Erasmus Stalworth: he never knew his mother, father, or his birthday, and became experienced in separating people from their money very early in life. As a kid in Creede, Colorado, he could panhandle, pickpocket, lead marks to fixed card games, and sell bogus raffle tickets. He sold newspapers, taught himself to read, and how to run a con. He assumed the name Erasmus Stalwart in Denver from a bankrupt land speculator. In Seattle at the beginning of the gold rush, he anointed himself the President of the Bureau of Information, told everyone he’d gone to Yale, and became a morphine addict.
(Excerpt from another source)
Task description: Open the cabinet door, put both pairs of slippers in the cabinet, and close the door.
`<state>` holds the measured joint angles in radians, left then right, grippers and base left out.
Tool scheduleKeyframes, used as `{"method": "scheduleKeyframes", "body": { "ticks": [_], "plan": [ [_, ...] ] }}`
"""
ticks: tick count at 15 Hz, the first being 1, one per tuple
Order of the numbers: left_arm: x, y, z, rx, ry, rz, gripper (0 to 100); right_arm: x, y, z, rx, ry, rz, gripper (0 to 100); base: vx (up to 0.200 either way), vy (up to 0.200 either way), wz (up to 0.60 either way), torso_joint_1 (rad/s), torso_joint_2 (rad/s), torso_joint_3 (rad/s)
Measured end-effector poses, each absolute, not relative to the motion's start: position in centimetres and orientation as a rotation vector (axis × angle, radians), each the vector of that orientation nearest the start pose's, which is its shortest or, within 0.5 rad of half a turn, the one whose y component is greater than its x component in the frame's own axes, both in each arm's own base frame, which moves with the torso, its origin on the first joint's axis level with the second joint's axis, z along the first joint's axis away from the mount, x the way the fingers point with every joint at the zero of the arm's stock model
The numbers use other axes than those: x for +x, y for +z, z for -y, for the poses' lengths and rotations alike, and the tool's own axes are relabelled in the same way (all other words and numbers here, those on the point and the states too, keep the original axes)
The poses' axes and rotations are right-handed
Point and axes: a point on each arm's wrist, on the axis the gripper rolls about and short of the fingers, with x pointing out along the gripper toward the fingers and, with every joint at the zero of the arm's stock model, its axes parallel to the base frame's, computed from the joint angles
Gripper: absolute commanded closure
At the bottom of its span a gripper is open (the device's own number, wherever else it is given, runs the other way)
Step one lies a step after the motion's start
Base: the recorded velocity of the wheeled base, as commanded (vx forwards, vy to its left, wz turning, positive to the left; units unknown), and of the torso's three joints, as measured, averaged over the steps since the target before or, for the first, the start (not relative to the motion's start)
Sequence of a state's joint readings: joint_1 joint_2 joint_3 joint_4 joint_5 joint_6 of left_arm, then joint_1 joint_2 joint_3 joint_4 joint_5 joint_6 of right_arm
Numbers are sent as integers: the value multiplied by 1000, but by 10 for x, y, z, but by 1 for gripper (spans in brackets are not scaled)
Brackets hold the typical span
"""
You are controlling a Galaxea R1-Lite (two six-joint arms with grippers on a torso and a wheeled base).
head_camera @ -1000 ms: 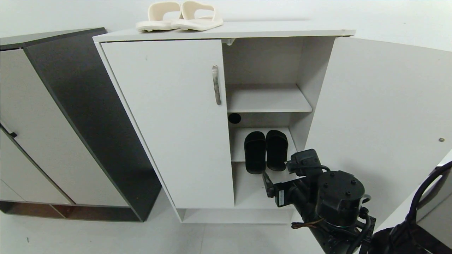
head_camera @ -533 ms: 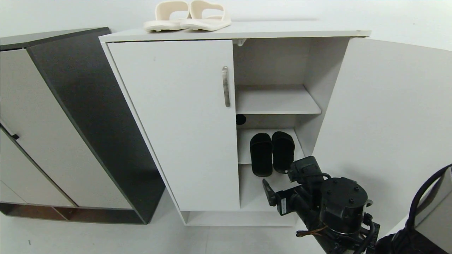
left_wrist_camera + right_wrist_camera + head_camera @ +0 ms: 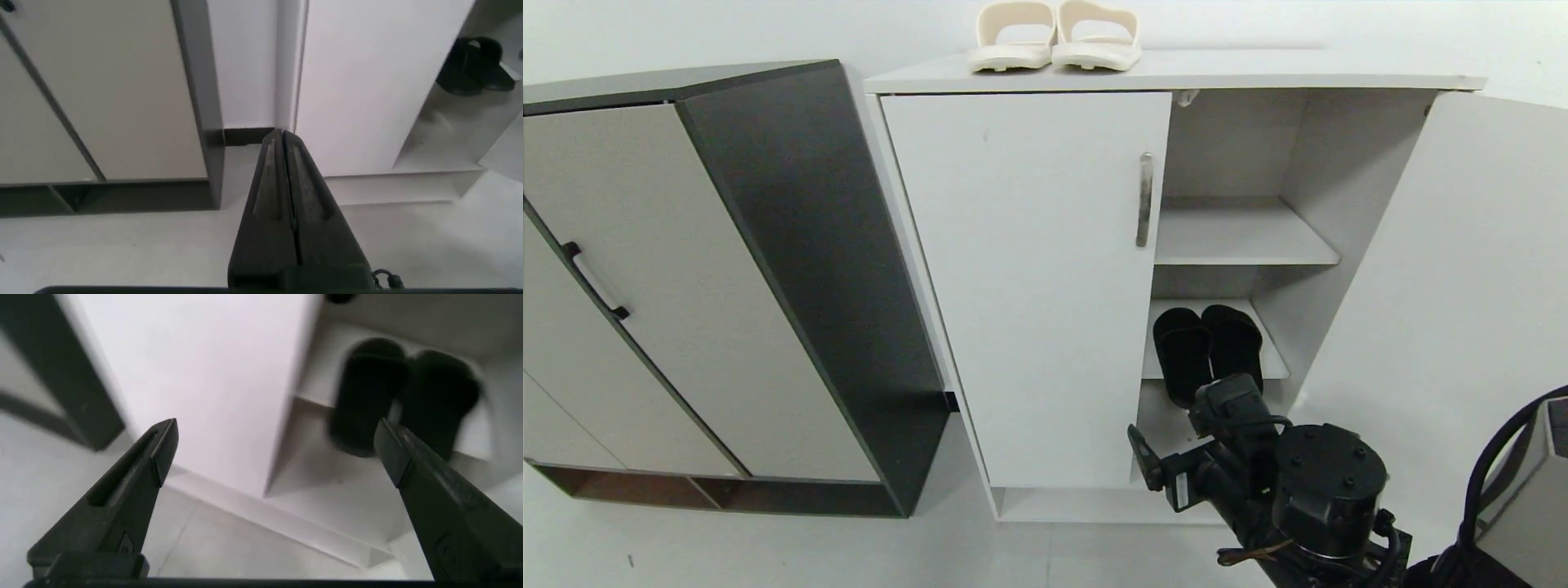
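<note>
The white cabinet (image 3: 1029, 278) has its left door shut and its right door (image 3: 1470, 278) swung wide open. A cream pair of slippers (image 3: 1054, 45) lies on the cabinet top. A black pair of slippers (image 3: 1207, 347) rests on the lower shelf inside, also seen as the black pair (image 3: 404, 396) and the black pair (image 3: 478, 64). My right gripper (image 3: 276, 433) hangs open and empty just in front of the opening, below the black pair; one of its fingers (image 3: 1140, 454) shows at the door's lower corner. My left gripper (image 3: 282, 145) is shut and empty, low over the floor before the gap between the two cabinets.
A dark grey cabinet (image 3: 792, 269) with a light door and black handle (image 3: 595, 280) stands close to the left of the white one. The upper shelf (image 3: 1241, 237) holds nothing. The shut door's metal handle (image 3: 1145, 200) is beside the opening. Pale floor (image 3: 768, 547) lies in front.
The head camera has turned left, so both cabinets sit farther right in the picture. The right gripper stays open and now lies a little farther out from the shelves.
</note>
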<state>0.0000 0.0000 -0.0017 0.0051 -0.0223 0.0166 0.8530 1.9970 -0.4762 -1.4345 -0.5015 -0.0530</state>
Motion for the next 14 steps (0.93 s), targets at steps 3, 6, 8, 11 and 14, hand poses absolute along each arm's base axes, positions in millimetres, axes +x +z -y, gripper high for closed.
{"method": "scheduleKeyframes", "body": {
  "ticks": [3,6,8,11,14],
  "plan": [
    [-23,76,1,17,-22,-1,100,211,93,-224,-101,364,-50,0,0,200,0,4,7,2],
    [-23,75,1,17,-23,-3,100,210,91,-224,-105,373,-53,0,0,200,0,4,-1,1],
    [-23,76,1,17,-23,-2,100,210,90,-224,-108,372,-56,0,0,200,0,-2,2,2],
    [-23,76,1,17,-23,-2,100,210,90,-224,-108,372,-56,0,0,133,0,5,0,0],
    [-23,75,1,17,-23,-3,100,210,89,-224,-110,373,-58,0,0,0,0,0,0,0]
  ]
}}
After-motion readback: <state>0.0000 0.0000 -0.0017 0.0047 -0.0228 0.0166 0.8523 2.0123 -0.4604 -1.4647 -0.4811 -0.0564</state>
He created the slogan the Gateway to Alaska, which was a far-fetched notion to anyone who had looked at a map. The Chamber of Commerce in Seattle thought his grandest endeavor beyond his massive promotional campaign to get prospective gold miners to come to Seattle was the twist of words that made the Canadian suggestion of supplies for a year turned into a law where prospective miners had to have a Klondike kit purchased in Seattle. The kit was a literal ton of stuff reportedly essential to making it in Alaska that cost $1,000. He wanted old Sam’s farm and harassed him frequently, trying to make him sell it to him.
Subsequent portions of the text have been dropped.